Pokémon Go… and make disciples [Updated]

Pokémon Go… and make disciples [Updated]

Not to jump on the Pokémon bandwagon, although in fairness it’s a bandwagon I’ve been on for about the last 20 years. Time for a little creative inspiration, courtesy of the Church Communications Facebook Group… and the Texas Department of Transportation!

This Facebook post is a great example of communication from an unlikely source. It’s timely, targeted perfectly for the intended audience and it delivers its message with wit. Humour is easy to get wrong online, and to look like you’re trying too hard, yet a serious message is delivered here with just the right amount of ‘tongue in cheek’.

Pokemon Be Alert Facebook Post - ChurchTrain

Not only this, but the tone of the Texas Department of Transportation in their comments and replies is bang on, meaning that the message of road safety further resonates with its audience.

Oh, and it’s about Pokemon, which helps.

Take inspiration from quality, wherever you may see it! 

If you’re curious about how your church could use Pokémon Go as a witness to your community (when it comes to the UK), I’m certainly not the first to write about it; here’s a brilliant blog post from The Wardrobe Door – 8 Ways Churches can Capitalize on Pokemon Go.

Oh, and it’s not just churches, as this post from inc.com illustrates.

For example…

The following pictures show just a few examples of churches holding Pokemon Go events.

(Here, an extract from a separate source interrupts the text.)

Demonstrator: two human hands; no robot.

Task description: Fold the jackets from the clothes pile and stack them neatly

Fair play to Rancho Bernardo Community Presbyterian Church in San Diego for putting this together so quickly (here’s the link to their Facebook post).

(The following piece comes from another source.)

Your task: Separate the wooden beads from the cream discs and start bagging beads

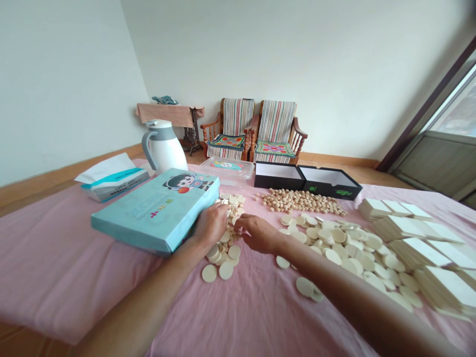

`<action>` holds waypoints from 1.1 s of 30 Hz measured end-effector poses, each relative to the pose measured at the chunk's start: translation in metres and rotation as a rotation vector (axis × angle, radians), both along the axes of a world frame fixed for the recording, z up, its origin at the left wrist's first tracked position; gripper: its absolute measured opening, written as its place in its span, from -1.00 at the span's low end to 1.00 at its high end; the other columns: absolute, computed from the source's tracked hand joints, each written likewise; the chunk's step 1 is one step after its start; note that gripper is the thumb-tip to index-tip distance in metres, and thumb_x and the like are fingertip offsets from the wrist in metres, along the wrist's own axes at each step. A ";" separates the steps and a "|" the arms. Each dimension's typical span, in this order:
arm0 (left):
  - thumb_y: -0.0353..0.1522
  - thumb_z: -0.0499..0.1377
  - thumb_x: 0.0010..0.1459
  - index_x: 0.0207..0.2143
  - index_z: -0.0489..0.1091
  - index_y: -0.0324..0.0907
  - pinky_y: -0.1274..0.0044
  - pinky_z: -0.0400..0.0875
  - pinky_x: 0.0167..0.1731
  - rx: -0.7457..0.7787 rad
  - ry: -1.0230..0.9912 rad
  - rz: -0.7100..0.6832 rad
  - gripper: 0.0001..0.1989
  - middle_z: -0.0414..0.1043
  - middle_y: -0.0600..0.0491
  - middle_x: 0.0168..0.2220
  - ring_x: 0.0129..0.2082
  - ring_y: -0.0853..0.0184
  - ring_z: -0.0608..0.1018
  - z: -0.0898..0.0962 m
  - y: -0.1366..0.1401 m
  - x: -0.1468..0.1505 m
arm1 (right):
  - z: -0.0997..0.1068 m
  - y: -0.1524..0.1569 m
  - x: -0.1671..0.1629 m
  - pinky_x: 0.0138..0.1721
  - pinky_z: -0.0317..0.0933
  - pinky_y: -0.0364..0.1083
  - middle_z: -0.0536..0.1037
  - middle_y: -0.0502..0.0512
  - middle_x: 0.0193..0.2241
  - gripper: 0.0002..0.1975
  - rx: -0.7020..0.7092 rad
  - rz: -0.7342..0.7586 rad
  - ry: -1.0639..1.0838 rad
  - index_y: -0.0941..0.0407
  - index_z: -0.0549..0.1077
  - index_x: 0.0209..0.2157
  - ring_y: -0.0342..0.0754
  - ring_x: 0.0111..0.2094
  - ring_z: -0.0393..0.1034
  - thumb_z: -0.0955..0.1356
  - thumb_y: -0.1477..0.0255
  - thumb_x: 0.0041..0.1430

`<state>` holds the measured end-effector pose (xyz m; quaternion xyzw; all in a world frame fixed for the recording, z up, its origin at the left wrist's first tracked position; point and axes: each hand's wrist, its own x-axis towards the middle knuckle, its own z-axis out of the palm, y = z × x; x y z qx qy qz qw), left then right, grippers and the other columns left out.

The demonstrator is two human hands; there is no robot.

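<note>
Pink cloth | left hand curled beside blue box | right hand bent at pale discs | cannot tell if either grips

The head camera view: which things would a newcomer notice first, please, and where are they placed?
The light-blue box with a cartoon figure probably catches the eye first, lying left of centre on the pink cloth. Next comes the large heap of pale discs on the right, beside neat stacks of pale flat pieces. Between box and heap, the left hand and right hand are close together at a smaller pile.
</note>
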<state>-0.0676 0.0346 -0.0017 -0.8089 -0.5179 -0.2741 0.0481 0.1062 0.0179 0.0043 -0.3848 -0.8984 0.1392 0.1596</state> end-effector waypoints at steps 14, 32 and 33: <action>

community pokemon event - ChurchTrain

Pokemon Go church event - ChurchTrain

Another great example here from 2|42 Community Church:
Pokemon Go church graphics download | ChurchTrain

Last but not least, the brilliant guys over at CPO (Christian Publishing and Outreach) have got you covered with some customisable Pokémon-themed church posters to promote your Pokéstop!

Customisable Pokemon Go posters from CPO | ChurchTrain


To the naysayers, here is a highlight from the inc.com article linked above:

“The naysayers inside your organization will say the same things people say whenever there’s a big paradigm shift. “This is a fad,” they’ll say. And that could be true. People, of course, said the same thing about the original Pokémon game.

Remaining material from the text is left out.